According to Consumer Financial Protection Bureau's report published in 2015, one in every ten adults does not have any credit history with one of the three major credit bureaus. That's 26 million "credit invisible" Americans.

Credit invisible means that a person has no credit history with any of the three major credit bureaus (Experian, TransUnion, and Equifax). Having no credit history or thin file, which is not enough no determine a credit score, means you may have a harder time accessing credit products, or it can cost you money.

No credit history can hold you back when you need to rent a house or apartment, get a mortgage, buy a car, or even get a job because your potential lenders won't find any results when they check your credit reports. Without information contained in credit reports, lenders won't be able to evaluate your creditworthiness, sense of responsibility, trustworthiness, and likelihood to manage your exposure to risk. And as a result, you will be turned down or offered much higher interest rates.

Luckily there are ways to avoid being credit invisible. The credit invisibles can start building their credit history and become "credit visible". Here are some of the options:

- Secured credit cards: you can apply for a secured credit card, which is a great option for beginners. Secured cards require a security deposit that can be between $50 and $300. Other than the deposit, secured credit cards work like traditional credit cards.

- Retail store cards: many department stores, gas stations or retail chains offer credit cards. These cards are usually easier to get. Store cards tend to have higher interest rates and lower credit limits. So, if you decide to open a store card, make sure you pay the card balance in full every month to avoid interest charges.

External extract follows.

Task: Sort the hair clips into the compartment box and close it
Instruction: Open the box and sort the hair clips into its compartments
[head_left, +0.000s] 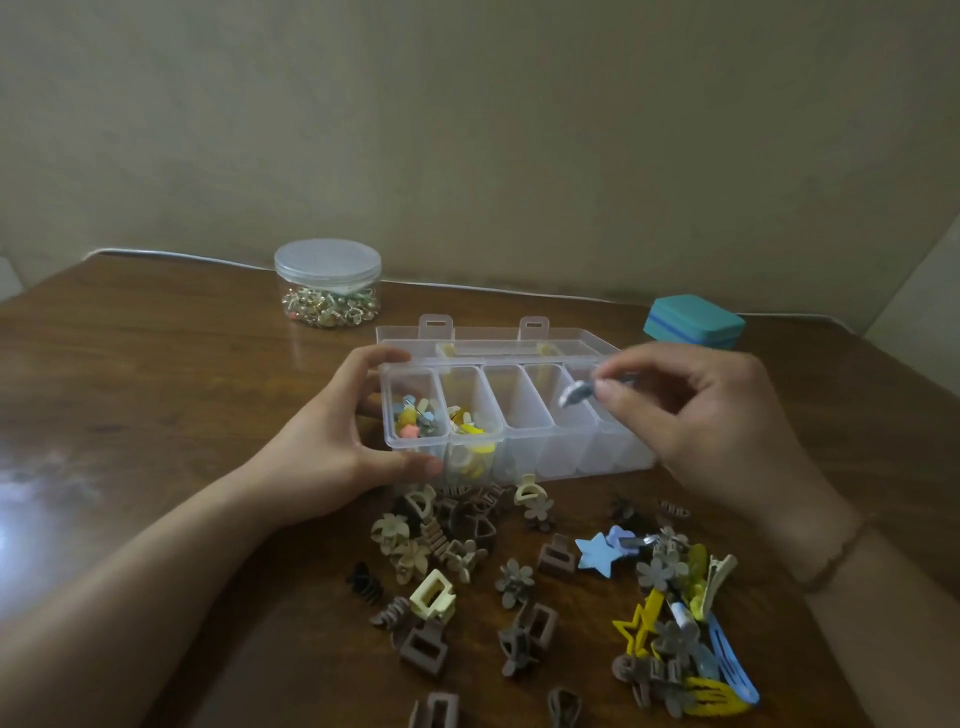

- Credit builder loans: credit unions and online lenders can offer credit builder loans. When you open a credit builder loan like the Self - Credit Builder Account, the lender deposits a small amount into a locked savings account and then you pay back with small payments over 6 to 24 months. These payments are reported to the credit bureaus. Once the loan term ends, you receive the accumulated money back in total.

- Authorized user: you can ask a family member or friend to add you as an authorized user to their existing credit card. However, not all banks report authorized users, and the primary cardholder should manage their credit account responsibly. Otherwise you won't benefit from being an authorized user.

Once you become "credit visible", you can qualify for better credit cards and other financial products.